Nasogastric Tube: Also what is known as a feeding tube, this object provides liquid food for patients unable to ingest solid food, possibly due to brain injury. It travels through the nose and ino the throat before entering the stomach.
Neurotransmitters: Each neuron in the body communicates with other neurons through these tiny chemicals. The receiving neuron has special receptors for various neurotransmitters, which include the well-known dopamine, norepinephrine, and serotonin. These and other neurotransmitters allow a wide variety of products throughout the brain and body, such as action or pleasure.
Occipital Lobes: The region of the brain at the rear of the two cerebral hemispheres that regulates visual processes.
Temporal Lobes: These lobes are located in the lower half of the brain under the frontal and parietal lobes. This region includes the hippocampus and is integral in a variety of sensory- and memory-related functions: language, sight, memory, emotion, and hearing.
Ventilator: This machine supports the breathing of patients who are unresponsive, such as those whore are in a persistent vegetative state or are comatose. It does this by moving air in and out of the lungs mechanically, and the oxygen content of this air can be adjusted according to a patient’s needs.
Amnesia: loss of memory, often caused by physical trauma known in the medical field as Post-Traumatic Amnesia (PTA). In retrograde amnesia, there is a loss of memories encoded prior to the injury. In anterograde amnesia, there is disruption in the ability to create new memories after the injury occurs. Amnesia can occur in a wide range of severity, and factors such as loss of consciousness play a key role in the length and intensity of PTA. Because memory plays a key role in intelligence, PTA can be associated with intelligence impairment and other long-term effects on the brain.
Aneurysm: A condition in which an artery becomes enlarged (known as a “true” aneurysm, occurring in all three layers of the arterial wall) or leaks blood (known as a “false” or pseudoaneurysm, often caused by trauma). Aneurysms can occur in the brain, thorax, legs, and other areas—cerebral aneurysms can cause deadly strokes.
Anoxia/Hypoxia: The complete absence of oxygen reaching the brain despite blood flow to the tissue is called anoxia, while hypoxia refers to a decrease in oxygen supply despite blood flow to the tissue. Cases of anoxia and hypoxia can result in coma for nearly any range of time from hours to months, myoclonic jerks, or muscle spasms, neck stiffness, and permanent brain damage.
Aphasia/Dysphasia: A language disorder in which someone struggles to grasp meaning from spoken or written language and has difficulty expressing thoughts verbally. This condition can follow a brain injury. A complete loss of language is known as aphasia, while a partial loss is called dysphasia.
Athetosis: A condition in which the sufferer involuntarily makes repetitive, writhing movements of the hands and sometimes the toes and feet; this can result from TBI and other brain disorders.

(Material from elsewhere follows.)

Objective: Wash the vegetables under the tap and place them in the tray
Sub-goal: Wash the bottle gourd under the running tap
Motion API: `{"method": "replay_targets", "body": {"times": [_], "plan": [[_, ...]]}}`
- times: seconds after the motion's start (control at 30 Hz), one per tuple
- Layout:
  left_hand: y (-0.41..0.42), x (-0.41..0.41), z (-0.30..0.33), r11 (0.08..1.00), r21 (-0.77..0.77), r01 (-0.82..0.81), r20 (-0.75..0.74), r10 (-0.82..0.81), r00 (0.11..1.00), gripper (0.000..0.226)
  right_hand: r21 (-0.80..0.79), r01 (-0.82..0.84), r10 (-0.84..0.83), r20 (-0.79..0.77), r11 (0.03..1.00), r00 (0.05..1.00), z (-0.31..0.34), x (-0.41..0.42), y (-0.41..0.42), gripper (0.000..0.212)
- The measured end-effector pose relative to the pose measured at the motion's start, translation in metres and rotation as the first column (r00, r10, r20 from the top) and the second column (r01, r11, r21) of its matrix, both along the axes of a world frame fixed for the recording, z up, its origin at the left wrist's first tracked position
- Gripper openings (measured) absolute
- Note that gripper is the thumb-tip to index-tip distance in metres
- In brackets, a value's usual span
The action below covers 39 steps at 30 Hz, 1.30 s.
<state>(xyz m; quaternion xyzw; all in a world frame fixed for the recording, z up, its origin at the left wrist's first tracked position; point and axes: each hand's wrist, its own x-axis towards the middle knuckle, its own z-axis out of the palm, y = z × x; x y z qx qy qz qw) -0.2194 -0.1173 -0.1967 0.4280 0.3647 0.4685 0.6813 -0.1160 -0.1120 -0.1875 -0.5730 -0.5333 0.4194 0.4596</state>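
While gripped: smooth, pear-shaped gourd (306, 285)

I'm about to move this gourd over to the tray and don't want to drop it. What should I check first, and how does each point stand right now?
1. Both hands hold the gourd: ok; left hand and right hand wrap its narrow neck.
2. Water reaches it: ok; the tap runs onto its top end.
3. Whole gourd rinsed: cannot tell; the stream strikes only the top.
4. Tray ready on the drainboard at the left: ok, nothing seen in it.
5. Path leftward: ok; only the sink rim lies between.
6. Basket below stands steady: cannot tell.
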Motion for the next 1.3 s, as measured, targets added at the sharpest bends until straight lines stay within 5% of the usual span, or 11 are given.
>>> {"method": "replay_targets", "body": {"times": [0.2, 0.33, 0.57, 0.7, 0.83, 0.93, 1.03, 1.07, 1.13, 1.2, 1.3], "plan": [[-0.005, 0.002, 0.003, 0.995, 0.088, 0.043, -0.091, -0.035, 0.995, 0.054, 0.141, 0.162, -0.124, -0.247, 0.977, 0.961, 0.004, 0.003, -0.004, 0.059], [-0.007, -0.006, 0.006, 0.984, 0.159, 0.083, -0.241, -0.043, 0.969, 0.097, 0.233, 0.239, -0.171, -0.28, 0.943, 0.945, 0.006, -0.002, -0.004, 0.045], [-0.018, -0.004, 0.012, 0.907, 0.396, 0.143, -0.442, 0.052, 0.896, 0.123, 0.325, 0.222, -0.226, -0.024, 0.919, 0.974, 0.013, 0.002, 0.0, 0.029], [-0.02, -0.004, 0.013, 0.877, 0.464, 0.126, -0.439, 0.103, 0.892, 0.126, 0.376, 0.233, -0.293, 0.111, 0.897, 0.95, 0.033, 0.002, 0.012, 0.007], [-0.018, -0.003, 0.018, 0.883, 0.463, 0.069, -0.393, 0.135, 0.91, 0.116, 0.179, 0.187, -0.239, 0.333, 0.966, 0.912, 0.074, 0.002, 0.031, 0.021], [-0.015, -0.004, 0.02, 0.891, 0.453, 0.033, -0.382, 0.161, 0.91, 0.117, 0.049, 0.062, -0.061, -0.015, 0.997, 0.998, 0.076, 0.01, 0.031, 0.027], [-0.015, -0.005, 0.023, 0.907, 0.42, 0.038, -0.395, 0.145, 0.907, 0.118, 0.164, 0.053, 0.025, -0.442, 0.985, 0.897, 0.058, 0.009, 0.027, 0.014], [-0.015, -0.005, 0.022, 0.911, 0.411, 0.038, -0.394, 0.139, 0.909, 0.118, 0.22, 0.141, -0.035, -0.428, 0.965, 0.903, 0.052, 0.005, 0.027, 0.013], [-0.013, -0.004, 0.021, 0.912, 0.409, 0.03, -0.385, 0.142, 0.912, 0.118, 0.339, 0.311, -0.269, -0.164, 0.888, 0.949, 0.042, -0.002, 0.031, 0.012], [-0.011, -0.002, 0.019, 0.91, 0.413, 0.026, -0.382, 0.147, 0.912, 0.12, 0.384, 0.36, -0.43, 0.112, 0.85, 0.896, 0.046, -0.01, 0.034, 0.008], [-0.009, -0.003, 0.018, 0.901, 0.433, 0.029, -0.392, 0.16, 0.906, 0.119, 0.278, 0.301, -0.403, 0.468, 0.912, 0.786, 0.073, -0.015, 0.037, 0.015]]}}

Dyspraxia: The condition in which someone loses coordination and the ability to carry out smooth and controlled movements, affecting large and small muscle movements at varying degrees. Most commonly a developmental disorder that affects children very early, dyspraxia can also result from a brain injury.

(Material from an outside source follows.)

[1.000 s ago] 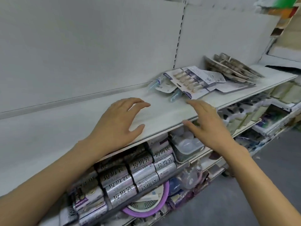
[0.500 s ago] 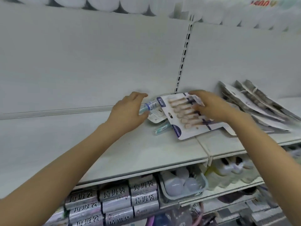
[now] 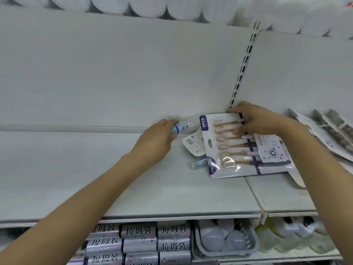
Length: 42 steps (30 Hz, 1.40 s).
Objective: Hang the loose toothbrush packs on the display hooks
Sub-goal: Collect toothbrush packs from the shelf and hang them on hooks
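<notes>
Both hands have gone from the shelf's front edge to the pile of packs at its back, and the view has tilted up with them. The left hand (image 3: 156, 142) curls around the end of a slim, clear tube-shaped toothbrush pack (image 3: 184, 126) with a blue-and-white barcode label, thumb and fingers closed on it, just left of the big six-piece pack. The right hand (image 3: 254, 119) presses down on the far end of that six-piece toothbrush pack (image 3: 242, 148), fingers spread narrowly across the handles, its fingertips (image 3: 237, 131) on the glossy plastic.

The six-piece pack is a flat white card with a purple edge and a shiny, moulded blister holding a row of pale, wood-coloured brushes; a hang slot is cut near its left side. It lies flat on the white shelf (image 3: 133, 188), straddling the seam between two shelf boards. Peeking out from under its left edge are a small rounded white card (image 3: 193, 145) with printed codes and a stubby teal, translucent tube (image 3: 198, 163).

To the right of the six-piece pack, more flat packs (image 3: 328, 132) lean overlapping like shingles. Behind it rises a slotted metal upright (image 3: 241, 71) between smooth white back panels. Below the shelf sit silvery rolls (image 3: 139, 240) with printed characters and a grey plastic basket (image 3: 225, 243).
</notes>
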### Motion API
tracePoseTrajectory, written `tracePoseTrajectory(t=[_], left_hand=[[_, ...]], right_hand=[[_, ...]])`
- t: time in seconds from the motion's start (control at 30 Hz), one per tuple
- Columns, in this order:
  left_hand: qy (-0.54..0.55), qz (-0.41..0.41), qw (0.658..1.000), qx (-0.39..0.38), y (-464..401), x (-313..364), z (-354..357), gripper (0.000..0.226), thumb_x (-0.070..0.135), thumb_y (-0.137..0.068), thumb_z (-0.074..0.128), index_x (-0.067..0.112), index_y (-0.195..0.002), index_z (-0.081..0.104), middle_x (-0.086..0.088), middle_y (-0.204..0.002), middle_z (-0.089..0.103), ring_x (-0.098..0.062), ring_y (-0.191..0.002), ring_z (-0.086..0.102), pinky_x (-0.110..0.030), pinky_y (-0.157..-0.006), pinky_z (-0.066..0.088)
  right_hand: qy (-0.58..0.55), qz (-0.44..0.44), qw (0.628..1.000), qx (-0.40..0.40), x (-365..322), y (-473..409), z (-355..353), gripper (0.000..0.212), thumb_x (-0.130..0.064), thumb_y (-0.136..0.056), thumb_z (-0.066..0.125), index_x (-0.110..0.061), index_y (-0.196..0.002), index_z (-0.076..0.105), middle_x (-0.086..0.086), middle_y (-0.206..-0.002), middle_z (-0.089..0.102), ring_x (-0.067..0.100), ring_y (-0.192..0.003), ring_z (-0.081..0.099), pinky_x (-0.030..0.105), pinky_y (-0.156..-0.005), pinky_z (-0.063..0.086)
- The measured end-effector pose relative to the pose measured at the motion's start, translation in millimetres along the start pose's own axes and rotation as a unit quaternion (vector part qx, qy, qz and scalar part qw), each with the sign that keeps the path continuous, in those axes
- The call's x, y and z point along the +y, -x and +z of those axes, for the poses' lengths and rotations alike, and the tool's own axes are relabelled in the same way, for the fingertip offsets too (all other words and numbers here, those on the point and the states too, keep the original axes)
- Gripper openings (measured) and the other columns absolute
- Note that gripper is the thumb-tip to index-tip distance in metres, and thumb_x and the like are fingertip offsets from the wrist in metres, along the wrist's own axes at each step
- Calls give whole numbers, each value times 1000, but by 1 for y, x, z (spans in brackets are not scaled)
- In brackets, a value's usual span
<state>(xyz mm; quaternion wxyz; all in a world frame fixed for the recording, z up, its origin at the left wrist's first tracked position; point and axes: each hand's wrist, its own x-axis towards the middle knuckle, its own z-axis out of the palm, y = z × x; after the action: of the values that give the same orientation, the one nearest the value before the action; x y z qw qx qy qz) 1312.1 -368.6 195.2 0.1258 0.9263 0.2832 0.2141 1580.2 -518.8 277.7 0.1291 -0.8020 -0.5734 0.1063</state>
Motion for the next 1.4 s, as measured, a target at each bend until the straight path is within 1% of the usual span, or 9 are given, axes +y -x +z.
tracePoseTrajectory(t=[0.13, 0.23, 0.4, 0.53, 0.6, 0.73, 1.07, 1.23, 1.4], left_hand=[[91, -32, 993, 69, 23, -10, -25, 43, 23, -102, 52, 27, -144, 45, 2, -129, 57, -20, -107, 58, -32, -83, 45], [206, -71, 972, 91, 43, -24, -43, 40, 19, -100, 53, 35, -135, 46, 11, -116, 58, -12, -83, 56, -23, -67, 41], [318, -82, 935, 131, 91, -52, -75, 42, 13, -98, 53, 38, -131, 49, 7, -111, 59, -12, -79, 53, -25, -69, 43], [417, -73, 890, 167, 140, -81, -109, 44, 22, -89, 51, 27, -133, 51, -5, -116, 67, -14, -77, 56, -30, -63, 44], [441, -63, 875, 187, 169, -97, -128, 45, 19, -92, 51, 18, -137, 50, -6, -113, 69, -14, -76, 57, -25, -59, 44], [462, -66, 852, 238, 232, -132, -163, 45, 18, -95, 51, 13, -139, 48, -3, -106, 69, -14, -70, 53, -23, -56, 42], [466, -134, 808, 336, 414, -218, -240, 35, 20, -102, 53, 16, -136, 56, -3, -97, 65, -13, -63, 47, -24, -51, 37], [404, -172, 824, 359, 499, -259, -278, 39, 22, -98, 52, 10, -134, 56, -1, -91, 66, -11, -60, 47, -23, -51, 39], [383, -187, 810, 402, 567, -289, -314, 34, 24, -99, 51, 10, -129, 58, -4, -93, 63, -20, -67, 47, -23, -53, 42]], right_hand=[[-31, -34, 999, 25, -18, 9, -17, 68, -15, -75, 86, -21, -135, 55, -3, -124, 52, 20, -110, 55, 33, -94, 46], [-33, -68, 995, 65, -44, 20, -27, 50, -18, -72, 89, -30, -110, 59, -4, -104, 63, 20, -95, 61, 29, -75, 45], [-49, -104, 984, 138, -113, 42, -27, 40, -31, -68, 90, -22, -90, 58, -1, -78, 62, 17, -69, 57, 33, -60, 40], [-135, -135, 967, 172, -180, 49, -14, 35, -25, -69, 91, -17, -91, 64, 7, -80, 67, 26, -71, 62, 39, -68, 49], [-187, -155, 955, 170, -216, 51, -4, 31, -21, -73, 88, -21, -97, 69, 1, -84, 72, 20, -74, 69, 37, -70, 54], [-254, -205, 934, 143, -288, 52, 28, 32, -15, -77, 84, -21, -106, 72, 1, -93, 77, 19, -82, 75, 41, -74, 63], [-303, -300, 899, 95, -478, 60, 135, 30, -19, -79, 84, -20, -106, 72, 2, -96, 77, 26, -89, 74, 55, -83, 58], [-236, -339, 899, 146, -569, 75, 165, 18, -25, -81, 81, -20, -96, 72, 0, -83, 73, 24, -78, 70, 47, -71, 56], [-293, -365, 869, 162, -651, 94, 187, 18, -21, -82, 79, -11, -94, 69, 5, -87, 74, 20, -78, 68, 38, -69, 54]])
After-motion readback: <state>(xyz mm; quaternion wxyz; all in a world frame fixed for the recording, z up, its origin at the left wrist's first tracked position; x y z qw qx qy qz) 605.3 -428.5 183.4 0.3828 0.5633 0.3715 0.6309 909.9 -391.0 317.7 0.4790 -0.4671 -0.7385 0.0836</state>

Haematoma: A pooling of blood outside of the blood vessels in the skull or abdomen. This internal bleeding also causes swelling that, in the brain, can cause permanent brain damage as it creates pressure against the brain and skull.
Oedema/edema: An organ swelling from fluid building up in the tissue—oedema in the brain can cause swelling and increased pressure in the skull.
Persistent Vegetative State (PVS): This term is used to describe the condition of severe brain injury patients who are in a state of unconsciousness but still breathing, showing a regular heartbeat, and exhibiting other basic functions and are in this state for longer than a few weeks.
Respiratory Arrest: When someone has stopped breathing and oxygen is not being delivered from the bloodstream to the lungs. This state can lead to cardiac arrest if medical attention does not restore respiratory function promptly.